Market's view on Hays
Published on April 2024
- Net fees have significantly dropped across all regions.
- Despite a recent price rebound to near £1, current prices are notably lower.
- Quarter 3 closing prices have dipped below the previous lows reached during the COVID-19 pandemic.
- Predictions indicate a possible need for Hays to revise their FY 24 guidance in the upcoming February update.
- Stock watchers reminisce about when share prices were significantly higher at £4.50.
- If global economic conditions and equity markets continue to deteriorate, share prices might fall below 80 pence.
- Liberum maintains a ‘buy’ recommendation on Hays despite their underwhelming first-quarter results and a reduction in target price from 125p to 120p. Full-year EBIT forecasts have been lowered by 12%.
- Hays, being more geographically focused, faces specific market risks, particularly in Germany and the UK.

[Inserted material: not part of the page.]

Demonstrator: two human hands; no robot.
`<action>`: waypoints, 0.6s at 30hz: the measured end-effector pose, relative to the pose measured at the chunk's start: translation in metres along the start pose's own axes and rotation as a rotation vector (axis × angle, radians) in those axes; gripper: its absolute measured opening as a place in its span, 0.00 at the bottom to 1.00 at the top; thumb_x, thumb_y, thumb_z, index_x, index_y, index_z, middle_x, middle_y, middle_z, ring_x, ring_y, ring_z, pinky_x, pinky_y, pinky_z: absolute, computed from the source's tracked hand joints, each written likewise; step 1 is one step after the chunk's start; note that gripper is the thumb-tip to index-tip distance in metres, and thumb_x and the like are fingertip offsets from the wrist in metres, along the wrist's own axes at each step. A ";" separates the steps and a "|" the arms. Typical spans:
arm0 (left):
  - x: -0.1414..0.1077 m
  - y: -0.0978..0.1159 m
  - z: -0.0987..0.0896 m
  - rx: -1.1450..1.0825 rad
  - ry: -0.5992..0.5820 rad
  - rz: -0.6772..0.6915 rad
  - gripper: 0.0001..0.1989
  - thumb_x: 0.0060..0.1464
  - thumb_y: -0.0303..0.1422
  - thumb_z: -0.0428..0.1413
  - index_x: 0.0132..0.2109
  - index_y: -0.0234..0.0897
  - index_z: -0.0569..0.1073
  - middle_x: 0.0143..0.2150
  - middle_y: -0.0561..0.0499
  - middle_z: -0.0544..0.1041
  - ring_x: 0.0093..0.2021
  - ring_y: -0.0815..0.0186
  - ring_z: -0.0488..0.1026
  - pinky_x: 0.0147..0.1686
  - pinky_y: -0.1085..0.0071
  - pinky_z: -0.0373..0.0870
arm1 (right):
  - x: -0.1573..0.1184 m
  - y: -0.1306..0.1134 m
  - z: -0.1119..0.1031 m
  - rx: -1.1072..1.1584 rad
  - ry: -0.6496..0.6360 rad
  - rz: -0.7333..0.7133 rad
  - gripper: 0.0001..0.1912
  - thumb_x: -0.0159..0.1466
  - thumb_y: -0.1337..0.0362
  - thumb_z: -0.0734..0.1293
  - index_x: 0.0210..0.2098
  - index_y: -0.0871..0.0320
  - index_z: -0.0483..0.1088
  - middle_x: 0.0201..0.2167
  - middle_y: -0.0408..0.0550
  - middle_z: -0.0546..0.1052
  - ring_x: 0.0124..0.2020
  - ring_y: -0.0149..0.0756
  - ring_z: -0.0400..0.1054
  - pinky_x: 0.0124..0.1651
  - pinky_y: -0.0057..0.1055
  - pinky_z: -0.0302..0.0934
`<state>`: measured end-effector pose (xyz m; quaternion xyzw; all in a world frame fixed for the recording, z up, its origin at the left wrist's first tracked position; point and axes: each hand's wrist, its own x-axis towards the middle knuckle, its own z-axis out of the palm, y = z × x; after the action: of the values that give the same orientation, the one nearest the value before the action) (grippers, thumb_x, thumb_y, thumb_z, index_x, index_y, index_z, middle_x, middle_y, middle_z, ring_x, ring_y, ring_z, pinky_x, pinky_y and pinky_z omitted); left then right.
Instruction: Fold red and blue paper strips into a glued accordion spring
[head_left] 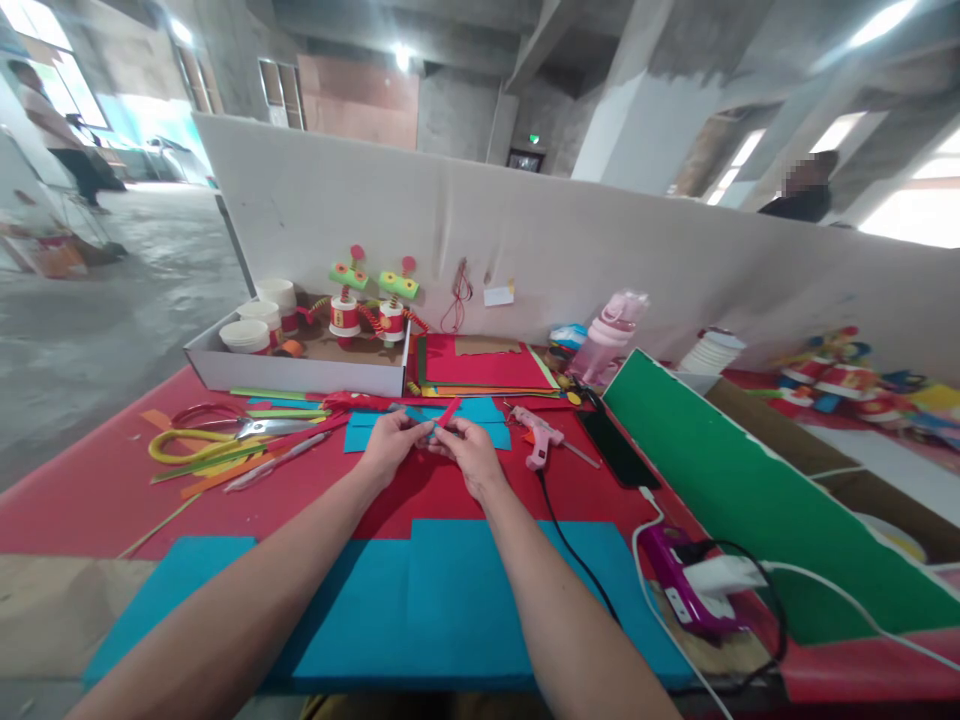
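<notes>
No lettering, brand or number can be read. A small lit green sign (534,138) in the background is too tiny to make out, and so are the printed markings on the red-and-white paper-cup figures (345,318) in the white-sided box (300,376).

Bench (420,500): covered in red. Held strip (450,411): coloured red. Near sheets (367,600): coloured blue. Glue gun (536,432): finished in pink, corded in black. Right-hand panel (750,500): faced in green, edged in white. Power strip (670,560): cased in purple. Far bottle (596,345): tinted pink. Far-left cups (246,335): coloured white, banded in red. Two far figures (345,317): headed in green.
</notes>
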<state>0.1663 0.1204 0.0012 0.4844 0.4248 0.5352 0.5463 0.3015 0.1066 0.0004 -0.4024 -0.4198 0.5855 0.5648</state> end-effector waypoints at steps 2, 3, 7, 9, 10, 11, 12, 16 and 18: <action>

- There’s a discussion on Hays’ operating profit forecasts and clarity on their financial outlook, noting that the company might be understating potential fiscal challenges.
- Comparative analysis between Hays and other companies like Page and RWS highlights different strategic focuses and financial forecasts.
- Record net fees and expectations of a modest increase in H2 FY23 operating profit reported in Hays’ Q3 trading update.
- Concerns raised about the decreasing volume of shares bought back as share prices drop.
- General sentiment on the need for clearer communication regarding financial health and future forecasts from Hays.